Langue de procédure : l’allemand

Parties

Partie requérante : Universität Koblenz-Landau (représentants : C. von der Lühe, avocat, et R. Di Prato, avocate)

Autre partie à la procédure : Agence exécutive « Éducation, audiovisuel et culture »

Conclusions

L’arrêt du Tribunal de l’Union européenne du 24 février 2021, dans l’affaire T-108/18 doit être annulé et l’inexistence des créances de remboursement opposées à la partie requérante par la décision de la partie défenderesse du 21 décembre 2017 (n° OF/2016/0720) et du 7 février 2018 (n° OF/2016/0720) doit être constatée,

à titre subsidiaire, l’arrêt du Tribunal de l’Union européenne mentionné doit être annulé et l’affaire renvoyée devant le Tribunal de l’Union européenne,

la partie défenderesse doit être condamnée aux dépens.
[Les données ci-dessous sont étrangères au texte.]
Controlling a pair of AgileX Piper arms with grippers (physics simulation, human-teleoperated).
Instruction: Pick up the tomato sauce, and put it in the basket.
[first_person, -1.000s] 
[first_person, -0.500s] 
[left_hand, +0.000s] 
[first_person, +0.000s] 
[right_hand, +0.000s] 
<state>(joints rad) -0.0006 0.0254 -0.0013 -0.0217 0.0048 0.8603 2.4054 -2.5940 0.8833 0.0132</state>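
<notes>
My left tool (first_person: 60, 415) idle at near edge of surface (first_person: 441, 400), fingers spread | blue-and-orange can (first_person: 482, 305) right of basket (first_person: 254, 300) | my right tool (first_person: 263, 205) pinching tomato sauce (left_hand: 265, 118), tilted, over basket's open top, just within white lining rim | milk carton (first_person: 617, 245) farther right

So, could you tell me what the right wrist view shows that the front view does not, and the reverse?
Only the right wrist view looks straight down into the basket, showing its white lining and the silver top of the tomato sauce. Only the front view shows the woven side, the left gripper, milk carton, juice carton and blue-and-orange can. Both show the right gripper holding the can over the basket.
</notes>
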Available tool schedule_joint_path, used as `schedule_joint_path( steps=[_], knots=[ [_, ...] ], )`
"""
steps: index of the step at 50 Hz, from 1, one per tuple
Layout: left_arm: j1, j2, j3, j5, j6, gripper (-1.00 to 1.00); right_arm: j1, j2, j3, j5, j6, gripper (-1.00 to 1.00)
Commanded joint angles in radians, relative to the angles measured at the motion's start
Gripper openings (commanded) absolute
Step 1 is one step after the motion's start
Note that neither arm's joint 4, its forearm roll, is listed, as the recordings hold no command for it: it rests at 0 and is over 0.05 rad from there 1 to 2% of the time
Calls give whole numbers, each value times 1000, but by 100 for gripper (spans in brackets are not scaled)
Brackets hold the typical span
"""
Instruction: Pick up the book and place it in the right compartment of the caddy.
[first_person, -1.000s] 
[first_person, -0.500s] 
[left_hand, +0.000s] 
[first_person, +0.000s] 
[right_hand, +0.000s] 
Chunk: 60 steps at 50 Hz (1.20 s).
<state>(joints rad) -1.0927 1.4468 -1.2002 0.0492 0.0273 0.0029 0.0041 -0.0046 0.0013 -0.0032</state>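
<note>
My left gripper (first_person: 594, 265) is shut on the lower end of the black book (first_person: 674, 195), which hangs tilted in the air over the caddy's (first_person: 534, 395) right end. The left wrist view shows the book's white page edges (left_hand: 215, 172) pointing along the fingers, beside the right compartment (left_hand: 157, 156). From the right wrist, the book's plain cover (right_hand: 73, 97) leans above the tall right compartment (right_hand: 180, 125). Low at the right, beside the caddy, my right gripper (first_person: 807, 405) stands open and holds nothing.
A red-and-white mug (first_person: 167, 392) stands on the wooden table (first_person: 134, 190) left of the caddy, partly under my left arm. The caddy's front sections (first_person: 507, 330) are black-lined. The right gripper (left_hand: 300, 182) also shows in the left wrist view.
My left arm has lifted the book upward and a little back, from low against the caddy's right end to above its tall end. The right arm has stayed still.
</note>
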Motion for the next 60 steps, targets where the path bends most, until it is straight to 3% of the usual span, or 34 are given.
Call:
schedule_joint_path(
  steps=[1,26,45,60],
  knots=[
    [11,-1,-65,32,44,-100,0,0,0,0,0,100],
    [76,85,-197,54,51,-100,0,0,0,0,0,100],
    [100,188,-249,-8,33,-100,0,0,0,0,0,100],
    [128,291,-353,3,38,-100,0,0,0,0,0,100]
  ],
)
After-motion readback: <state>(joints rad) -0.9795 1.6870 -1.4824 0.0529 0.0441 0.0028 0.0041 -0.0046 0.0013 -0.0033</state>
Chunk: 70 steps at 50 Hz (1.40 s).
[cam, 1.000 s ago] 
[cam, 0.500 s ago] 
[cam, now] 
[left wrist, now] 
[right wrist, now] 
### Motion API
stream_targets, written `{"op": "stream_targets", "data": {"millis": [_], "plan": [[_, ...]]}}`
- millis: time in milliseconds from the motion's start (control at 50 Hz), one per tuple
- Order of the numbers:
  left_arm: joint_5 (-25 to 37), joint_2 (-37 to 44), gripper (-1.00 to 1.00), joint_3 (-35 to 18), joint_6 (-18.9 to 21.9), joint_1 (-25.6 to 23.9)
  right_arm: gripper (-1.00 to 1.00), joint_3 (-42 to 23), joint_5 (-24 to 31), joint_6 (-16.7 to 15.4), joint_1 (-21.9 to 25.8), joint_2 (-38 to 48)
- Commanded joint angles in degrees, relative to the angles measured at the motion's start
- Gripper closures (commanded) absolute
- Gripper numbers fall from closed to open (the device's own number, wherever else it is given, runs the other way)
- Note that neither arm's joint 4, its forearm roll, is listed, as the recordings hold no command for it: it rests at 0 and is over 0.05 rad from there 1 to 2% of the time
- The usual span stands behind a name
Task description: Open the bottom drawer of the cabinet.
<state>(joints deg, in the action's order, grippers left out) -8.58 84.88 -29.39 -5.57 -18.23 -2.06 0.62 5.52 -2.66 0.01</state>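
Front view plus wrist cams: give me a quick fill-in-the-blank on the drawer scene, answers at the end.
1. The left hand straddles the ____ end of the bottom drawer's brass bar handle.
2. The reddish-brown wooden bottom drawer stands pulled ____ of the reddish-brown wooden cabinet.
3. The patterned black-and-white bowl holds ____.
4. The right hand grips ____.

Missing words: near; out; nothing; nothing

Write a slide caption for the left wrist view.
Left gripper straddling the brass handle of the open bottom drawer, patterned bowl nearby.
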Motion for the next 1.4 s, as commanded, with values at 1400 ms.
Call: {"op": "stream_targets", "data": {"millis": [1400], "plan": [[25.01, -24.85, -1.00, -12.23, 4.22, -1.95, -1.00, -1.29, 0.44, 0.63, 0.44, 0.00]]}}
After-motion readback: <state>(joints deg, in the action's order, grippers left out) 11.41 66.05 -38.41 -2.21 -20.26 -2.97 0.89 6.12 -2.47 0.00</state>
Moyens et principaux arguments

Au soutien du pourvoi, la requérante fait valoir trois moyens.

Premier moyen : grief procédural tiré de la non-réouverture de la procédure orale

La requérante au pourvoi fait valoir que les nouveaux éléments de fait qu’elle expose, dont elle n’a eu connaissance qu’après la clôture de la procédure orale et qu’elle ne pouvait pas invoquer à l’instance jusqu’alors, ôte à la décision attaquée le fondement de sa motivation relativement à des points essentiels, dès lors que cette décision est fondée sur un état de fait non confirmé par les constatations de l’autorité nationale chargée des poursuites pénales.

De plus, la demande de la requérante de réouverture de la procédure orale en raison de nouveaux éléments de fait inconnus jusqu’alors, qui ont une importance juridique pour la solution du litige en ce sens qu’ils sont propres à influencer la décision en faveur de la requérante, a été rejetée du fait d’une erreur d’appréciation.
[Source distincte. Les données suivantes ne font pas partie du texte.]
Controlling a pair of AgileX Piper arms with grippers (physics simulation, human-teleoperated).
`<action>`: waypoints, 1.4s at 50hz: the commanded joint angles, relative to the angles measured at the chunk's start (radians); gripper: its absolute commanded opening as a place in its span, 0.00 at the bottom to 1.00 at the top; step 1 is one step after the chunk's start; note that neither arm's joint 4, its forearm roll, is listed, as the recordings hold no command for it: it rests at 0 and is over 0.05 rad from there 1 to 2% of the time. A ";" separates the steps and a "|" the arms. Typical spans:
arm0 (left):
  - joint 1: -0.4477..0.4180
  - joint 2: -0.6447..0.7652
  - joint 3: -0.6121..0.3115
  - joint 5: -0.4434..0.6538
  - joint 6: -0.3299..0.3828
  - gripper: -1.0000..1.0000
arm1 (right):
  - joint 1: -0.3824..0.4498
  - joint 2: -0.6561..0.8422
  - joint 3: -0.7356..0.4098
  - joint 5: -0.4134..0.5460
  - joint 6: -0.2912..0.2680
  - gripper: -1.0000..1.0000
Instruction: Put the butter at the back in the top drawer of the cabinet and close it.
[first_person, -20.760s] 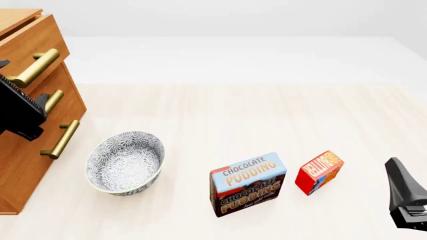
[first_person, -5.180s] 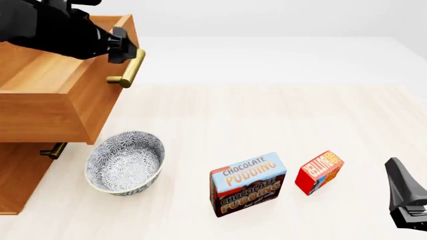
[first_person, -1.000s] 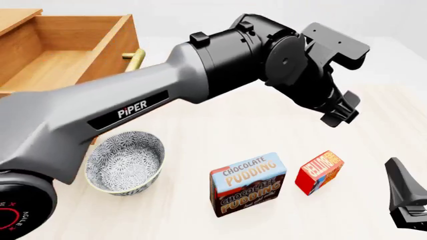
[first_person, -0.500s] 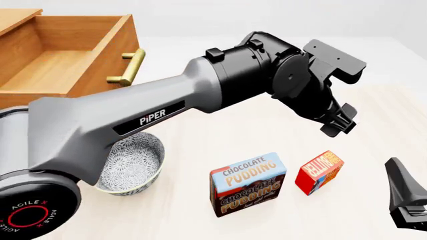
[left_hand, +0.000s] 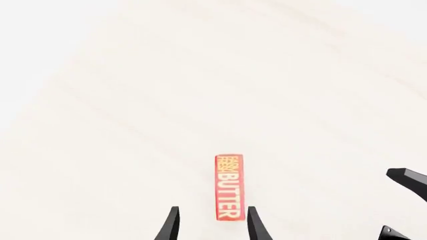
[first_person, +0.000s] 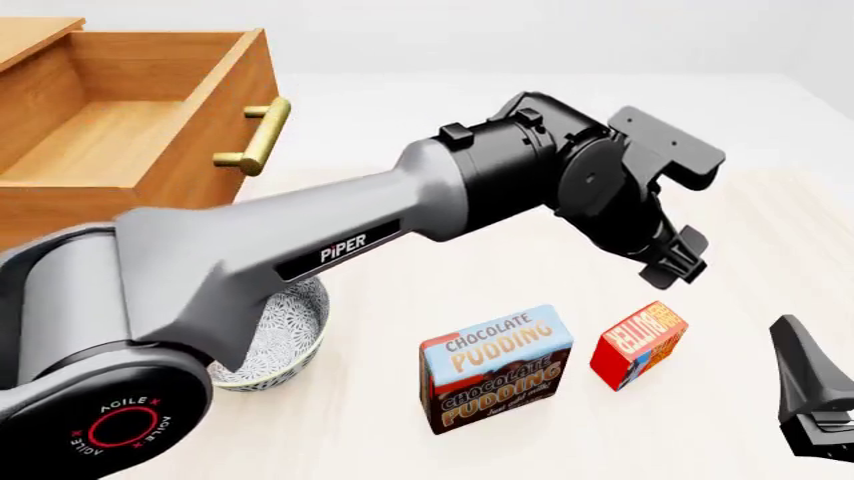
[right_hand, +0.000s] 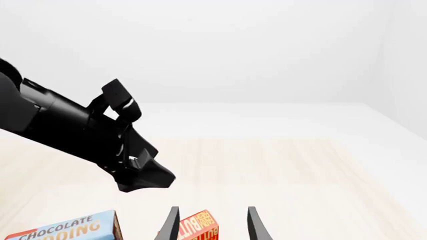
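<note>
The butter (first_person: 638, 344), a small red box with an orange-yellow top, stands on the table right of the pudding box. My left gripper (first_person: 674, 262) hovers open just above and behind it. In the left wrist view the butter (left_hand: 229, 187) lies ahead of the open left gripper (left_hand: 212, 226), slightly off its centre line. My right gripper (first_person: 798, 360) rests open at the table's right edge, and in its own view the right gripper (right_hand: 212, 226) points at the butter (right_hand: 200, 227). The top drawer (first_person: 134, 110) of the cabinet (first_person: 27, 28) is pulled out, showing a bare wooden floor.
A brown-and-blue Chocolate Pudding box (first_person: 495, 367) stands left of the butter. A patterned bowl (first_person: 291, 318) sits under the drawer's front, mostly hidden by my left arm. The drawer's brass handle (first_person: 260, 135) juts toward the table's middle.
My left arm has swung further right and lowered, bringing its open gripper closer above the butter. The right arm, butter and pudding box have not moved.
</note>
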 joint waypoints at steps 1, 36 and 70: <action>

Deuxième moyen : méconnaissance de la portée du droit d’être entendu

Le Tribunal a méconnu le fait que la défenderesse a formulé un constat défavorable pour la requérante sur l’utilisation régulière des subventions en raison du fait qu’il était objectivement impossible à la requérante, et ce sans faute de sa part, au moment de la décision attaquée de la défenderesse, de présenter des documents prouvant l’utilisation régulière des subventions.

Troisième moyen : non-respect du principe de protection de la confiance légitime et méconnaissance de la portée du principe de proportionnalité

Le Tribunal n’a pas ou pas à bon droit pris en compte la confiance légitime dont pouvait se prévaloir la requérante du fait d’une approbation écrite de la défenderesse relativement à la réalisation régulière des projets subventionnés litigieux.

Le Tribunal n’a constaté aucune différence matérielle, s’étant manifestée ultérieurement, par rapport à la situation de fait sur laquelle se fondait la déclaration de la défenderesse confirmant la bonne utilisation des fonds, sachant que seule une telle différence aurait été propre à remettre en question une appréciation initialement positive des processus d’utilisation des fonds et de leur caractère approprié.

Enfin, il n’est pas conforme au principe de proportionnalité que des éléments suggérant l’existence d’une situation de fait éventuellement différente n’aient pas été pleinement éclaircis par un examen exhaustif des sources d’information accessibles à la défenderesse et au Tribunal, avant l’adoption par la défenderesse de la mesure la plus rigoureuse de toutes les mesures possibles (en l’espèce, le recouvrement de l’ensemble des subventions accordées et versées).